WORK TASK
Within the listing below, show every line that contains the word "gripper".
Start of INFORMATION SUPPLIED
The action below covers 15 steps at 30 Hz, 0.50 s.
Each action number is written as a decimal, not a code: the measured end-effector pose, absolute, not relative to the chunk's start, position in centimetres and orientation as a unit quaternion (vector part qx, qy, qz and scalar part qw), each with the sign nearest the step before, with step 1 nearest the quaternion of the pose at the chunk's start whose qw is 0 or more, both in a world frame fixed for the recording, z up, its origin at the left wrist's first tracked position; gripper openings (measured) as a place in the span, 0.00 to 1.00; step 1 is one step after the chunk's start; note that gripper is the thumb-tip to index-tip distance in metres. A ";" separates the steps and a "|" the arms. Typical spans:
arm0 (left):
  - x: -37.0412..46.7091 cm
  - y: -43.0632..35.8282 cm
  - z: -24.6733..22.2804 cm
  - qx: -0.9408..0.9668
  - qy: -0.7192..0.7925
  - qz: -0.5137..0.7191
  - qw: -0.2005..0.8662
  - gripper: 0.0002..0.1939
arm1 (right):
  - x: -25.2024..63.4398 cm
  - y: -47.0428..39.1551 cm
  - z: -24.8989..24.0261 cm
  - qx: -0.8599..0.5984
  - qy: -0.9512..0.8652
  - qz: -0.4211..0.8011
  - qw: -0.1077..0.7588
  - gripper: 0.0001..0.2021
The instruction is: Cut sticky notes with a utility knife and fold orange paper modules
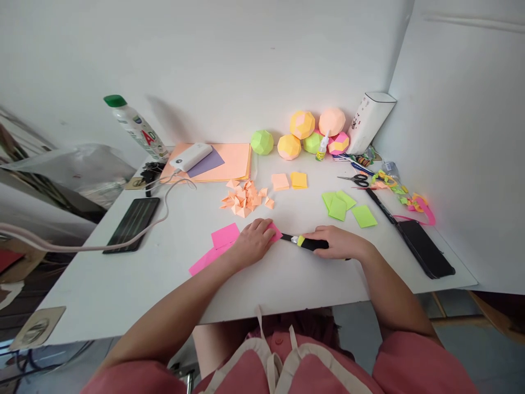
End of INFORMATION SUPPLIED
RESULT OF THIS TASK
Each action number is written as a decimal, not a code: the measured end-effector pose, absolute, not relative to the chunk's start, position in centimetres and orientation as a unit quaternion (vector part qx, qy, qz and scalar part qw), each with the sign nearest the step before, with step 1 nearest the quaternion of the pose at the chunk's start whose qw is 0 or more, both in a world frame fixed for the recording, z up, its origin at the left wrist's first tracked position; gripper openings (measured) as a place in the span, 0.00 to 1.00; step 1 is one step after the chunk's start; note that gripper is the thumb-tip to index-tip distance in metres. A ";" separates the steps and a "|" the arms. Typical spans:
  - gripper: 0.0002..0.1939
  - gripper: 0.0001..0.2021

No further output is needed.